Everyone thought Ahithophel’s advice was good but then Hushai was called to give a second opinion and this queered the pitch for Absalom for Hushai’s advice was quite the opposite. He counselled against going after David right away but rather to step back, summon all the people and then make their assault on David. This advice overthrew that of Ahitophel and gave David time.

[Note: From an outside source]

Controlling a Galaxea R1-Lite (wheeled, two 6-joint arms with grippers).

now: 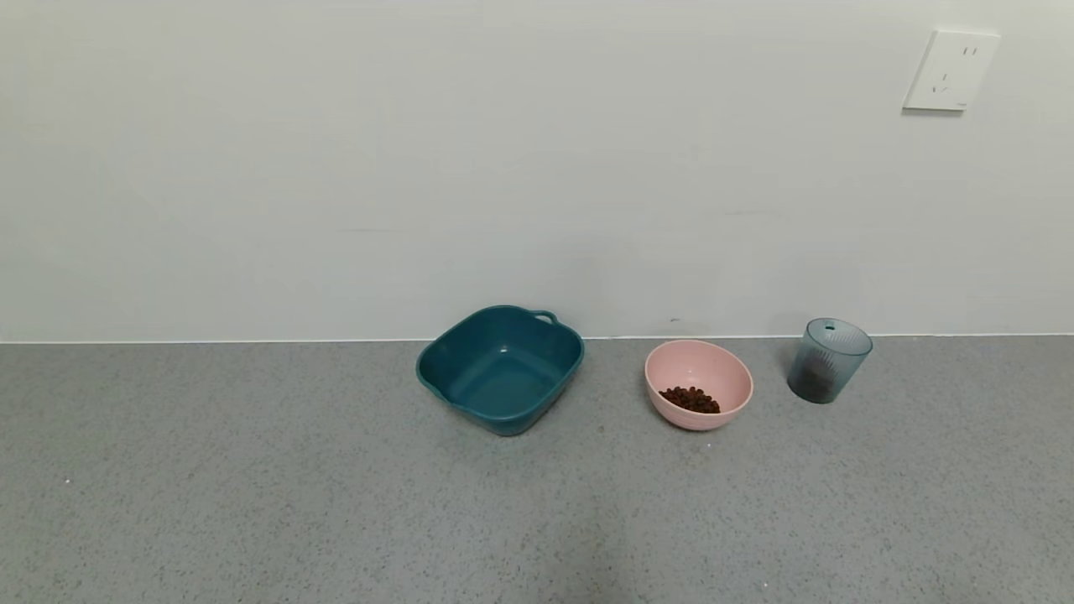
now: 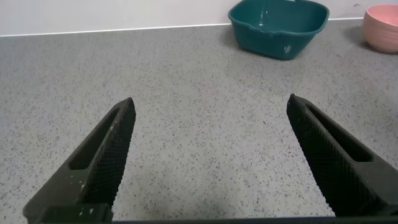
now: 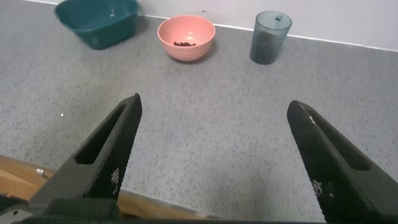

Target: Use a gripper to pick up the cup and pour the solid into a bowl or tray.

From v15 to the end is the playing out of a spy story with the two sons of the priests, Zadok and Abiathar, stealing out of the city to take word to David and nearly being caught except for the assistance of the woman in Bahurim.
In the middle of the passage the key verse is “the Lord had determined to frustrate the good advice of Ahithophel in order to bring disaster on Absalom” (v14). In David’s Psalms we often find his advice not to fear evil men because he saw how God often frustrated the plans and counsels of them. Ahithophel’s end was like that of Judas – a self-inflicted death because his ‘wisdom’ was not accepted.
Saturday 2 Samuel 17:24-18:5
Absalom was getting his ‘cabinet’ together and appointed Amasa as his commander in place of Joab who had left with David. Amasa was a nephew of David and cousin of Joab as well as cousin of Absalom. We shall hear more of him later.
When David came to Mahanaim we find supporters providing him with a whole lot of things from home necessities to comfort saying, “the people have become exhausted and hungry and thirsty in the wilderness.
It is wonderful when we find we are on the end of comfort and support from friends. We should always give thanks for them and offer thanks to God who provides us with such gracious friends. David starts organising his troops and divides them under Joab, Abishai and Ittai. He says he will send them out but he will also come out with them but they object saying he would be a target so he must stay in the city. David accepts their advice and stays, the one thing he wants is for his generals to “be gentle with Absalom” (v5). David had failed in disciplining Amnon over the rape of Tamar, Absalom’s sister but Absalom had nurtured a hatred of Amnon that he hadn’t dealt with before God (in the way David did over Bathsheba and the murder of Uriah). Moreover he wanted to usurp the throne of his father. David still felt his own failure and guilt and in spite of all this he presumably wanted to find some connection with Absalom, after all he was still his son.